Department of Orthopaedic Surgery, National Hospital Organization Miyazaki Higashi Hospital, 4374-1 Tayoshi Ooaza, Miyazaki, 880-0911, Japan.
Department of Orthopaedic Surgery, University of Miyazaki Faculty of Medicine, Miyazaki, Japan.
J Med Case Rep. 2023 Feb 24;17(1):82. doi: 10.1186/s13256-022-03749-1.
A nerve root anomaly, typified by a conjoined nerve root, is a rare finding. Conjoined nerve root anomalies are easily missed even in preoperative advanced imaging modalities, which can be potentially troublesome during and after surgery. In this report, we present a case of conjoined right L5-S1 nerve root in a patient with lumbar disc herniation, accompanied by spina bifida occulta, which was undiagnosed on preoperative imaging studies.
A 55-year-old Asian (Japanese) woman presented with low back pain and right leg radiating pain due to lumbar disc herniation at the right L5/S1. Physical examination revealed a positive Lasègue sign and the range of the straight leg raising test was 20° on the right side. The right patellar tendon reflex was normal; however, the right ankle jerk reflex disappeared. Although no obvious hypoesthesia was noted, mild muscle weakness (4/5) was observed in the right leg on the manual muscle test. We planned the lumbar discectomy under a microscope. During surgery, the conjoined right L5-S1 nerve root, which was compressed by herniated nucleus pulposus, was encountered. Although it was very thick and less mobile, some pieces of herniated nucleus pulposus could be removed piece by piece from the axillary part. After sequential decompressive procedures, the tightness of the conjoined right L5-S1 nerve root decreased but its mobility did not improve much. The laterality of the thickness and exit angle of the conjoined right L5-S1 nerve root was retrospectively confirmed on T2 coronal magnetic resonance images and magnetic resonance neurography. Postoperatively, right leg pain was immediately alleviated and complete improvement of muscle weakness was achieved 1 week later (5/5).

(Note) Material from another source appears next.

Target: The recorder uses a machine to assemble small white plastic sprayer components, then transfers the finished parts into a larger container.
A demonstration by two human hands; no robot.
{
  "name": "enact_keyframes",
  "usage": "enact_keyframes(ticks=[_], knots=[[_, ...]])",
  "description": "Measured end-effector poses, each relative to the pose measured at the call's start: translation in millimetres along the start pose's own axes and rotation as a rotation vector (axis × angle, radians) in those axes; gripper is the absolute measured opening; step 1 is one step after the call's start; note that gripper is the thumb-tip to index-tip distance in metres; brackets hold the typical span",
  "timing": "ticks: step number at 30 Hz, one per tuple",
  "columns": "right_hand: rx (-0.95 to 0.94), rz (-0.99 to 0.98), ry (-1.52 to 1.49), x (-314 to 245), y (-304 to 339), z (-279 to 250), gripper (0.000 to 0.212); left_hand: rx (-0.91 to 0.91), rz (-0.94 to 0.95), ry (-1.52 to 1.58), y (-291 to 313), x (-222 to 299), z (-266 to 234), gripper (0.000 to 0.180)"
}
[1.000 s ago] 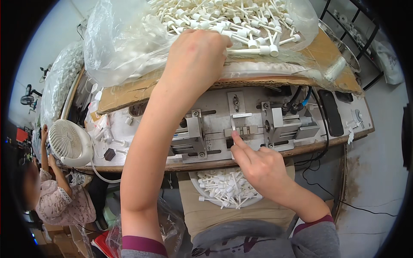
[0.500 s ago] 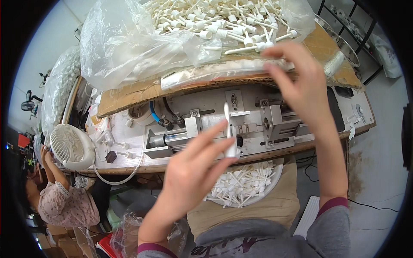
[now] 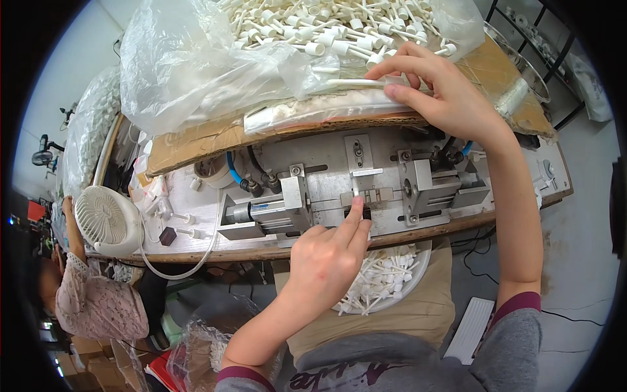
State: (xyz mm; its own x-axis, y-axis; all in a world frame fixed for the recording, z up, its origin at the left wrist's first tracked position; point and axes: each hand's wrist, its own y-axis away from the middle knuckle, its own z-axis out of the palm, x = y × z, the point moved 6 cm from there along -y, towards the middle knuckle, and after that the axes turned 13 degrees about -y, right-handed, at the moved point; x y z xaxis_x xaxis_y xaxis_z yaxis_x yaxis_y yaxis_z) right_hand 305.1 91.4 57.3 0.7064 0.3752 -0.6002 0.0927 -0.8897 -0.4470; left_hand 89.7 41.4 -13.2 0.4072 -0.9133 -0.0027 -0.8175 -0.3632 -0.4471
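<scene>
My left hand (image 3: 330,260) is over the metal fixture (image 3: 375,196) at the bench's front edge. Its forefinger reaches forward, the other fingers close beside it, at a white applicator cap whose stem (image 3: 356,185) shows just past the fingertip; the cap end is hidden. Over the cardboard's front edge, my right hand (image 3: 447,95) pinches another white applicator cap (image 3: 394,80) between thumb and fingers, its stem pointing left. Behind that hand lies a heap of similar white applicator caps (image 3: 326,29) on clear plastic.
Metal cylinder units (image 3: 268,212) with hoses flank the fixture. A round tub (image 3: 418,274) of applicator caps sits at my lap. A white fan (image 3: 108,222) stands left on the bench (image 3: 196,256). Cardboard (image 3: 196,147) overhangs the fixture. Another person (image 3: 98,304) sits far left.
My left hand has lowered its applicator cap to the fixture. My right hand, apart from the heap's front caps before, now pinches one and has drawn it slightly toward me.
</scene>
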Motion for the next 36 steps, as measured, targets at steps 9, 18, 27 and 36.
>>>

Magnetic resonance neurography is extremely useful for the accurate diagnosis of anomalous nerve roots because of clear visualization of the neural tissue. Discectomy under a microscope, which enables magnified three-dimensional observation of the surgical field, must provide a valid and safe procedure to achieve not only secure resection of herniated discs but also adequate exposure of anomalous nerve roots.
神经根异常,以神经根联合为特征,是一种罕见的发现。即使在术前的高级影像学检查中,神经根联合异常也很容易被忽视,这可能会在手术中和手术后带来麻烦。在本报告中,我们介绍了一例腰椎间盘突出症合并隐性脊柱裂的右侧 L5-S1 神经根联合病例,该病例在术前影像学检查中未被诊断。
一名 55 岁的亚洲(日本)女性因右侧 L5/S1 腰椎间盘突出症出现腰痛和右下肢放射痛。体格检查发现直腿抬高试验阳性,右侧直腿抬高试验范围为 20°。右侧髌腱反射正常;然而,右侧踝反射消失。虽然没有明显的感觉减退,但在徒手肌力测试中,右侧下肢观察到轻微的肌无力(4/5)。我们计划在显微镜下进行腰椎间盘切除术。在手术中,遇到了受压的右侧 L5-S1 神经根联合,该神经根联合由突出的椎间盘压迫。尽管它非常厚且活动度较小,但可以从腋部逐个切除一些突出的椎间盘。在进行连续减压手术后,联合的右侧 L5-S1 神经根的紧张度降低,但活动度改善不大。联合的右侧 L5-S1 神经根的厚度和出口角度的侧向性在 T2 冠状磁共振图像和磁共振神经成像上得到了回顾性确认。术后,右下肢疼痛立即缓解,1 周后肌无力完全改善(5/5)。
磁共振神经成像对于异常神经根的准确诊断非常有用,因为它可以清晰地显示神经组织。显微镜下的椎间盘切除术可以提供有效的、安全的手术程序,不仅可以安全切除椎间盘突出,还可以充分暴露异常神经根。